While this opinion addresses and resolves the issues presented, it says little that is new. In sum, it boils down to the following three propositions: 1) the Jencks Act means what it says, and 2) the doctrine of judicial estoppel can never trump the provisions of the Jencks Act, but 3) the requirements of Brady do trump that Act's strictures. This is enough to frame an order that 1) encourages early disclosure of non-exculpatory materials but permits the government to withhold such non-exculpatory Jencks Act witness statements until the final moment when that Act requires disclosure but also 2) requires disclosure of exculpatory material forthwith.

If matters are left in this posture, however, the Court is concerned that no genuine resolution of the underlying criminal discovery dispute may be achieved. This is so because the concept of "exculpatory evidence" is elastic and the government appears to consider that it is duty bound under Brady and its progeny only to disclose material tending to show that a defendant is innocent of the crime charged. This is far too restrictive an approach. The Supreme Court in Kyles v.

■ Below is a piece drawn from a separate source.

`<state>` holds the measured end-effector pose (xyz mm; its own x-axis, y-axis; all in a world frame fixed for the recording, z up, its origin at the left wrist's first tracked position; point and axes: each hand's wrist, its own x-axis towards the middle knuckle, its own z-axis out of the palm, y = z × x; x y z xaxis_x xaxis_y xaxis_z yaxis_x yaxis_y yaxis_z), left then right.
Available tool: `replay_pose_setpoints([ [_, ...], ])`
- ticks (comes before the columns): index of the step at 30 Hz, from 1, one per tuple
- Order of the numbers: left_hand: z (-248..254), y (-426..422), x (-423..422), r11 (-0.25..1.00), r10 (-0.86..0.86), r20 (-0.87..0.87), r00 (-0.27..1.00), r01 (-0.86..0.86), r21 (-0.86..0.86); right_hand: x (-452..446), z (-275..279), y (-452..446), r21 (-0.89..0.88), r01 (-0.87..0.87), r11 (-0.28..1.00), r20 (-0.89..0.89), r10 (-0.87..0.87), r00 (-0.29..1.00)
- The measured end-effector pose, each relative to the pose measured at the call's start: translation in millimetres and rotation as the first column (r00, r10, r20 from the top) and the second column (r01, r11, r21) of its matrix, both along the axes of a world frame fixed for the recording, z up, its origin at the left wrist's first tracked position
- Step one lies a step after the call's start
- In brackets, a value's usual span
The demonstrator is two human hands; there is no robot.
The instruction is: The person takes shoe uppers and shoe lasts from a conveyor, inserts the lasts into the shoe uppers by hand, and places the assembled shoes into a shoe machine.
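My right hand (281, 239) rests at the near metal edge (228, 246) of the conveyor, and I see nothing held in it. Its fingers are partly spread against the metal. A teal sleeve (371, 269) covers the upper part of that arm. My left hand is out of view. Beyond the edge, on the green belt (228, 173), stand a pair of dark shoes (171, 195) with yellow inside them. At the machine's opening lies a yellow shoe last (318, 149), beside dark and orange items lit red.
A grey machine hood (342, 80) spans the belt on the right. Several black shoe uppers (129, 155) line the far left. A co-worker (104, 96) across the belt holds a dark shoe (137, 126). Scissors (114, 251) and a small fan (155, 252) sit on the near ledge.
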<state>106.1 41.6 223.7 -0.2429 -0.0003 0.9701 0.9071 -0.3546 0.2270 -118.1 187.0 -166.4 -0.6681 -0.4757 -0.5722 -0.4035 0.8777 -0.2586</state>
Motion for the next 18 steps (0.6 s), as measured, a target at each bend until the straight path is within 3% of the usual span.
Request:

Whitley, ___ U.S. ___, 115 S. Ct. 1555, 131 L. Ed. 2d 490 (1995) has emphasized that any evidence that has a "reasonable probability" of altering a jury's verdict in favor of the defendant must be disclosed under Brady. Id. at ___, 115 S.Ct. at 1566. This Court had previously analyzed the question in United States v. Keliher, Crim. No. 90-102690-Y, order from the bench (Transcript of October 21, 1991) at 78-105. Unfortunately, since the Court never found time to publish the decision in Keliher — and since the government dislikes it — it is routinely ignored. To remedy that flaw, the Court here reiterates its Keliher analysis in full (with some modest rearrangement, grammatical corrections, and elisions):

Under Brady, ... standing alone, the law used to be that the government's constitutionally mandated due process obligation to reveal exculpatory data was data that tended to show that the defendant either did not commit the crime charged, that ... was inconsistent with the defendants having committed the crime charged, or [that] tended to establish a defense to the crime charged, self defense would be a perfect example. . . .
There followed after Brady the trilogy of cases, Giglio, Bagley and Ingraldi, which I will state I have always read as largely being confined to their facts or to the factual scenario that was [there] set out.[10]Giglio v. United States, 405 U.S. 150 [92 S. Ct. 763, 31 L. Ed. 2d 104] (1972); United States v. Bagley, 473 U.S. 667 [105 S. Ct. 3375, 87 L. Ed. 2d 481] (1985); United States v. Ingraldi, 793 F.2d 408 (1st [Cir.] 1986). I joined this court with that approach, recognizing that there were certain circumstances in those three cases ... where it was the obligation of the government to disclose impeaching-type material....
I think I was supported in this view by a consideration of the local rules of court, rules which are promulgated by the judges of this Court [where], it will be recalled for those who follow these matters, that when local rules ... dealing with criminal procedure were presented to the judges of this court, the original draft out of the Court's rules committee required as automatic discovery all impeaching material. The Court voted that down.... I'll speak only to what's in the public record, a majority of the judges did not include that as an automatic [discovery] obligation of the United States Attorney.
I am compelled to the conclusion now that this restrictive approach to the government's duty is no longer permissible, and I'm led to that conclusion by the Devin case and the Osorio case. United States v. Devin, 918 F.2d 280 (1st Cir.1990); United States v. Osorio, 929 F.2d 753 (1st Cir. 1991). Devin, perhaps, could be dismissed as dicta, but Osorio clearly cannot. . . . Both of those cases speak broadly — the *86 Devin case talking about the requirement that impeachment information is to be disclosed, and the Osorio case talking about an impeachable defendant. Neither one of those cases put any limit on impeaching material....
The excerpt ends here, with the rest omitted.